Find how many lines in the entries below carry the word "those" and answer with only that figure.

## AVAILABLE DATA
--- START ---

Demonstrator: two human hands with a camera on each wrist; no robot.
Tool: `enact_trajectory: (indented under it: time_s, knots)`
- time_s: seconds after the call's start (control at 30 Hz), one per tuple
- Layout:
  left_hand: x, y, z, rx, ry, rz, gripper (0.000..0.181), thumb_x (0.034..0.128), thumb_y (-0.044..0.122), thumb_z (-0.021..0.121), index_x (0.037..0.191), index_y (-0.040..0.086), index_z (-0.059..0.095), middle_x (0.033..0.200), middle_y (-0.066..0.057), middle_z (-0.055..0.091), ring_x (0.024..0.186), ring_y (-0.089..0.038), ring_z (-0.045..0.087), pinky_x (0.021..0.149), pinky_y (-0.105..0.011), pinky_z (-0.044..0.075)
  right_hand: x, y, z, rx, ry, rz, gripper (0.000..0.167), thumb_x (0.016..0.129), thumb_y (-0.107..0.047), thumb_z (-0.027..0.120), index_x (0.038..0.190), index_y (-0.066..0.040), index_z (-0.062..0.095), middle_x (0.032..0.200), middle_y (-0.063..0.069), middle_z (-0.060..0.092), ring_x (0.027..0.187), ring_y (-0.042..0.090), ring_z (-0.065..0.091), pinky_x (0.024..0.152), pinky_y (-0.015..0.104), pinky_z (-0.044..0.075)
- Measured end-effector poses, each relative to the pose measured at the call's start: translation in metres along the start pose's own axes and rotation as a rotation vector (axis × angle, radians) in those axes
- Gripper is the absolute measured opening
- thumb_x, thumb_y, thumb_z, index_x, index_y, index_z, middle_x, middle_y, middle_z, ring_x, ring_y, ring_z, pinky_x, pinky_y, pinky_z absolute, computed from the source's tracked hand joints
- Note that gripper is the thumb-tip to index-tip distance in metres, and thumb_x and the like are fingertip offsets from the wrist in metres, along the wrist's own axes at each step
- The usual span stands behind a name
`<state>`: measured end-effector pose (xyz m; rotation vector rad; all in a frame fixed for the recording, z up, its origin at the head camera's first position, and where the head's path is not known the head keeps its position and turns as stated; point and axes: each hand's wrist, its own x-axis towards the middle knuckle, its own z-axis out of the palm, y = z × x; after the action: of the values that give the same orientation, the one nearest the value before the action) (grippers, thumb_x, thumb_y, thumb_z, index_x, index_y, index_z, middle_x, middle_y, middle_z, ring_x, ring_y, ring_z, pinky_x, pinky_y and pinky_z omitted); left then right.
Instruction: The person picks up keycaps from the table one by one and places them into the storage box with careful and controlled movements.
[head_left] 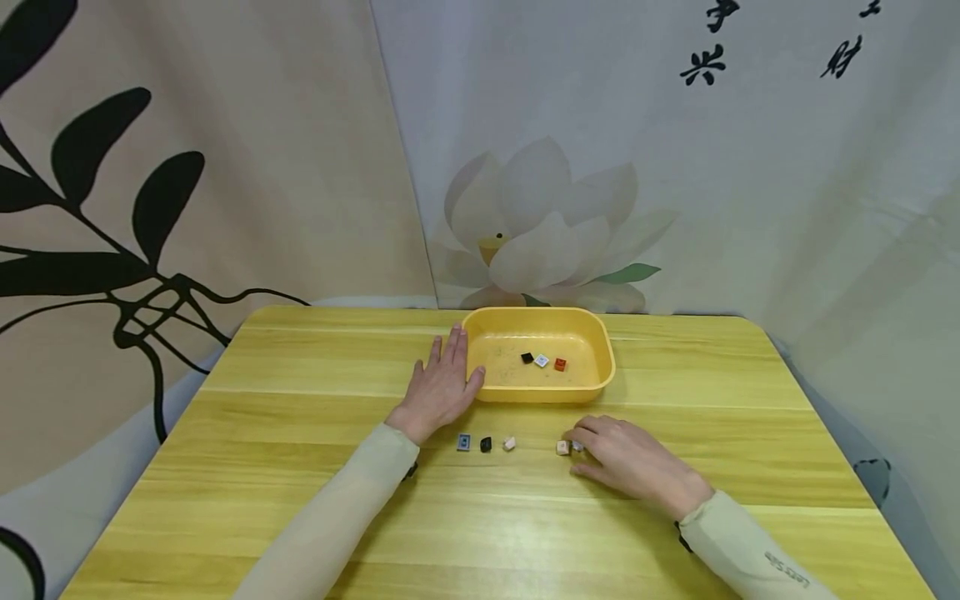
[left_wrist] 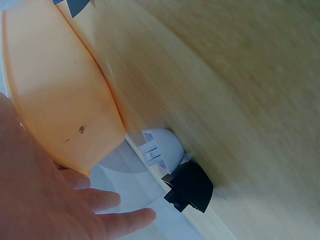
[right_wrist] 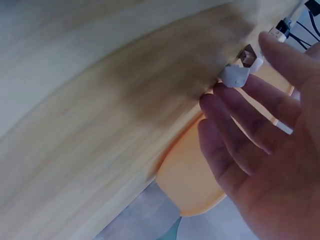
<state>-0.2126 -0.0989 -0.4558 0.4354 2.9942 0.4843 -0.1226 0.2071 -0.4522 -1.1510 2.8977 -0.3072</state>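
Pale piece sits at fingertips of right hand; I see thumb and fingers apart around it, cannot tell from my feed whether they touch it. Cream piece just beside it, left of right hand. Left hand straight-fingered against side of yellow tray. Tray lies ahead of right hand, holding black square, white square, red square. Right of left wrist, I see row: blue piece, dark piece, white piece.
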Motion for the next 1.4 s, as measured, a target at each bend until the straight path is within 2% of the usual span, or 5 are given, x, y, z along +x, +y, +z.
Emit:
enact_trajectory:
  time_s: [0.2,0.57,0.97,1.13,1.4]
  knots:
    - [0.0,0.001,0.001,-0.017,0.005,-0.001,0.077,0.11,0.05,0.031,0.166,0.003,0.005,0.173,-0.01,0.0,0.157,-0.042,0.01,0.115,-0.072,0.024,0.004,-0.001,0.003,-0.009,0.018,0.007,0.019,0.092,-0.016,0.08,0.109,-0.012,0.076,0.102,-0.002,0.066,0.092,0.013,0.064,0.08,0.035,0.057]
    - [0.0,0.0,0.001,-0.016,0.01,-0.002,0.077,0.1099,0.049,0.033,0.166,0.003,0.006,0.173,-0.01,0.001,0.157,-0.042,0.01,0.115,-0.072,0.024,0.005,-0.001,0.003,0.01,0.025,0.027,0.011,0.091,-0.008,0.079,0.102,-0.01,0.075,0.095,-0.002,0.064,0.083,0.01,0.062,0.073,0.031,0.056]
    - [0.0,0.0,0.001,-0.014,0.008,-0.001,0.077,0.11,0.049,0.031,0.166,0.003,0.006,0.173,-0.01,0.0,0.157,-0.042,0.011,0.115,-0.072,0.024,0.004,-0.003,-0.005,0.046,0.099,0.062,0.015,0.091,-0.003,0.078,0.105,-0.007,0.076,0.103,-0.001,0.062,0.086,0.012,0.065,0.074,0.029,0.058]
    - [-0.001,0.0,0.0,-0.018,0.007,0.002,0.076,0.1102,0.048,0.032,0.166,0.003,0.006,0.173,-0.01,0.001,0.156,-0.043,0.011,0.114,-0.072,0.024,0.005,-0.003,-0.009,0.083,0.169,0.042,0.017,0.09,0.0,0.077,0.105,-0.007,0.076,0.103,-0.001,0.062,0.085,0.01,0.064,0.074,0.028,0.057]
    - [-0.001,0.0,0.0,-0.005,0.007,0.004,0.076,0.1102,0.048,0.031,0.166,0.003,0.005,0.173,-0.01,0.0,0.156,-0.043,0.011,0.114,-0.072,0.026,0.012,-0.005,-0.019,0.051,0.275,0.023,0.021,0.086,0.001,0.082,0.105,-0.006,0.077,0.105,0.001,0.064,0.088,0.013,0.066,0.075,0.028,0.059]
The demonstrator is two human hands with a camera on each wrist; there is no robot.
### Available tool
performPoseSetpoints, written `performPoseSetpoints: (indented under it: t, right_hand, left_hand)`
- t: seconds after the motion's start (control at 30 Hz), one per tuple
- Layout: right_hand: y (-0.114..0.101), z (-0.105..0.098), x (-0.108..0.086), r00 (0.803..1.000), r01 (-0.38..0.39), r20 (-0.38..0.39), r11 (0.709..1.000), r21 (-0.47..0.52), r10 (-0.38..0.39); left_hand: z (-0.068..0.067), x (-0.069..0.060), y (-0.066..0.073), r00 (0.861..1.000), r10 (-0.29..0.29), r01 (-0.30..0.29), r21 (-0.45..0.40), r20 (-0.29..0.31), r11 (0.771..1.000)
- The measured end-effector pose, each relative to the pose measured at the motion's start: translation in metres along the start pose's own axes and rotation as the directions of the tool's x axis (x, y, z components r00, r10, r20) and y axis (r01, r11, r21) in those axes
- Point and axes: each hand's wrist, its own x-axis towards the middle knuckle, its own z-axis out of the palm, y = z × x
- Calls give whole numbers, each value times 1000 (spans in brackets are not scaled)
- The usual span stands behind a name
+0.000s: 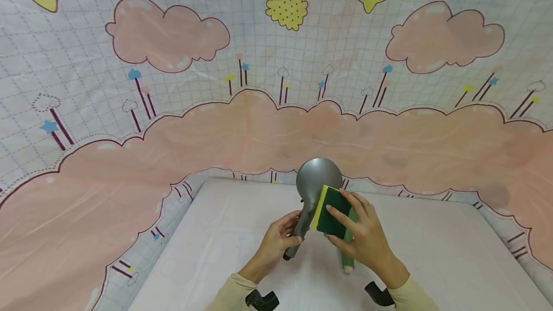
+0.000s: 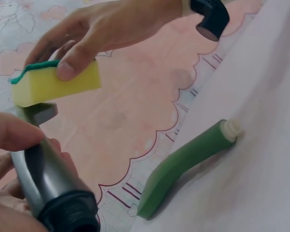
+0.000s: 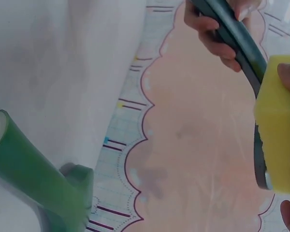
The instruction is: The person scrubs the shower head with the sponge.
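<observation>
- Pale sleeves with black wrist devices, nearest the camera.
- Left hand: fingers curled round a grey shower head, held above the white table.
- Right hand: fingers spread, gripping a yellow-green sponge by the shower head; contact unclear.
- Green tube lies on the table, pale end away from its far edge.

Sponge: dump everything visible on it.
The sponge is a two-layer rectangular block: a thick yellow foam layer and a thin dark-green layer that looks like scouring pad. The right hand holds it tilted above the white table, fingers on the green side, thumb on the foam's side. Its yellow side faces the grey shower head and appears to touch it. Whether it is wet or dry can't be told.
</observation>
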Motion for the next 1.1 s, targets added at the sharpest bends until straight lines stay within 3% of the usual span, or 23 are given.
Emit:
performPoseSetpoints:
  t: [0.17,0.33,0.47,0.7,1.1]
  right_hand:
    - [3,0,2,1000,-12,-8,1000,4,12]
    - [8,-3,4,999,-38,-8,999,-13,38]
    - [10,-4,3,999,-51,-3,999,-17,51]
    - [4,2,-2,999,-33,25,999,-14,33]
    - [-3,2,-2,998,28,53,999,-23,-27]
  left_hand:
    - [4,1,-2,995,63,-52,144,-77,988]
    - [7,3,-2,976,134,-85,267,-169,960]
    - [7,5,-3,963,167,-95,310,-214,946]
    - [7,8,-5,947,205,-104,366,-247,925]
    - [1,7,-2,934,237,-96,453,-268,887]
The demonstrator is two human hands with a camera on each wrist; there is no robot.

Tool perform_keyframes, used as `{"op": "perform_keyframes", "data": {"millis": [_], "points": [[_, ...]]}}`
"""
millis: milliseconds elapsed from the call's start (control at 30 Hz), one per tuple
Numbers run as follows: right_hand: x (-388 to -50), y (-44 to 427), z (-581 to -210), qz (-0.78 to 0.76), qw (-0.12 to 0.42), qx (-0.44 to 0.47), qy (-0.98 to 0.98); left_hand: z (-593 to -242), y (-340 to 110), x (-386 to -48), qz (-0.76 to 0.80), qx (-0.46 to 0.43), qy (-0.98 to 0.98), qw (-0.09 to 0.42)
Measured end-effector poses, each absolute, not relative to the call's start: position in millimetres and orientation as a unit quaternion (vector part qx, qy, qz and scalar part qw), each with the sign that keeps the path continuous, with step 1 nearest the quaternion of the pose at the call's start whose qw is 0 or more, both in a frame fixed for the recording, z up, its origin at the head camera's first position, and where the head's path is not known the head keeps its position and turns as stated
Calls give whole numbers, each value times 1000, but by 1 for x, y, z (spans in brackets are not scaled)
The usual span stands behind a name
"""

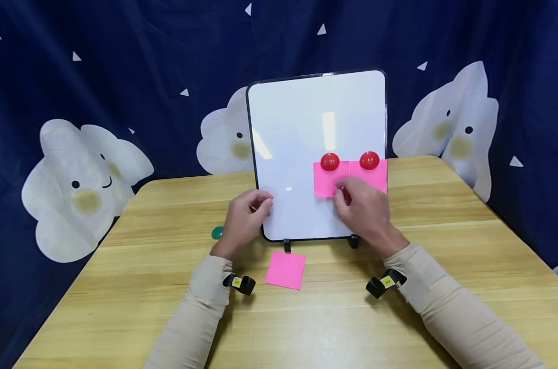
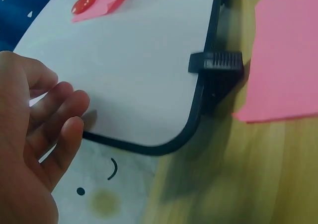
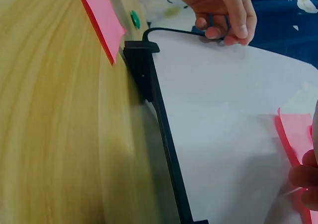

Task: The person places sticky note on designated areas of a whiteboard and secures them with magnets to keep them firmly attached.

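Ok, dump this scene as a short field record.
left grip: at the left edge of the whiteboard; pinch unclear
right grip: fingers over the left pink note; pinch unclear
on board: left pink note, right pink note, side by side, a red magnet atop each
on wooden table: loose pink note in front of board; green disc, partly hidden by left grip

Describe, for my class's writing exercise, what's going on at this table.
A person is working at a whiteboard standing on a table. Their right hand is at two pink notes side by side on the board, each with a red magnet at its top. The left hand is at the board's left edge; whether either hand grips anything is unclear. A third note lies in front of the board, and a green disc lies by the left hand.
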State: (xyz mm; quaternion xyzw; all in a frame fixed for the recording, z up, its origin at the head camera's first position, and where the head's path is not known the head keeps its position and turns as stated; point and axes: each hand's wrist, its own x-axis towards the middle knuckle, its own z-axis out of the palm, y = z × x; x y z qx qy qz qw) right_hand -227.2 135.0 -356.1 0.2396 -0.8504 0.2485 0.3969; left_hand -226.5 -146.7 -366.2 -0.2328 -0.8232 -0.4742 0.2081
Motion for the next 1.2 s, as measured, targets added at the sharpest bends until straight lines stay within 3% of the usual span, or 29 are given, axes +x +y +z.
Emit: {"op": "perform_keyframes", "data": {"millis": [233, 567, 933, 1200], "points": [[-223, 128, -360, 280, 384, 271, -837, -366, -154, -225, -512, -209, -811, 194], [-215, 111, -367, 328, 321, 331, -824, -373, -174, -224, -556, -173, -794, 175], [-206, 99, -374, 356, 205, 377, -830, -376, -194, -227, -535, -165, -810, 173], [-202, 90, -377, 289, 117, 403, -861, -379, -223, -229, -524, -112, -829, 159]]}}
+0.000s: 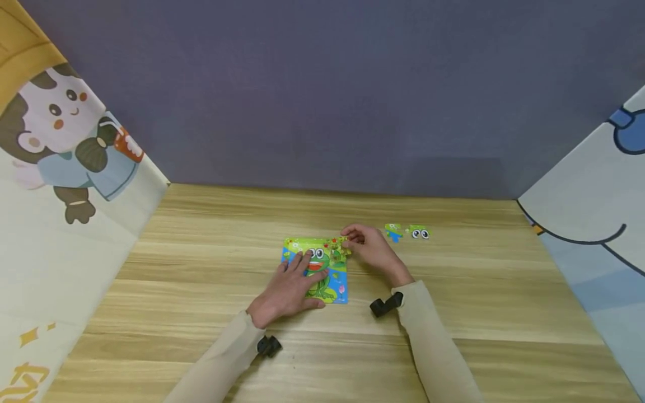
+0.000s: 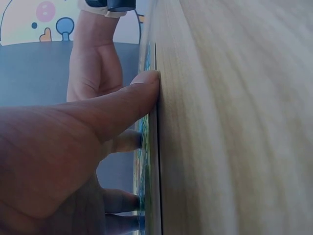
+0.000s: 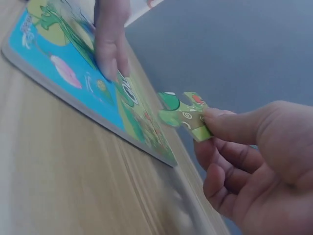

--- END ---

## THE ANSWER
2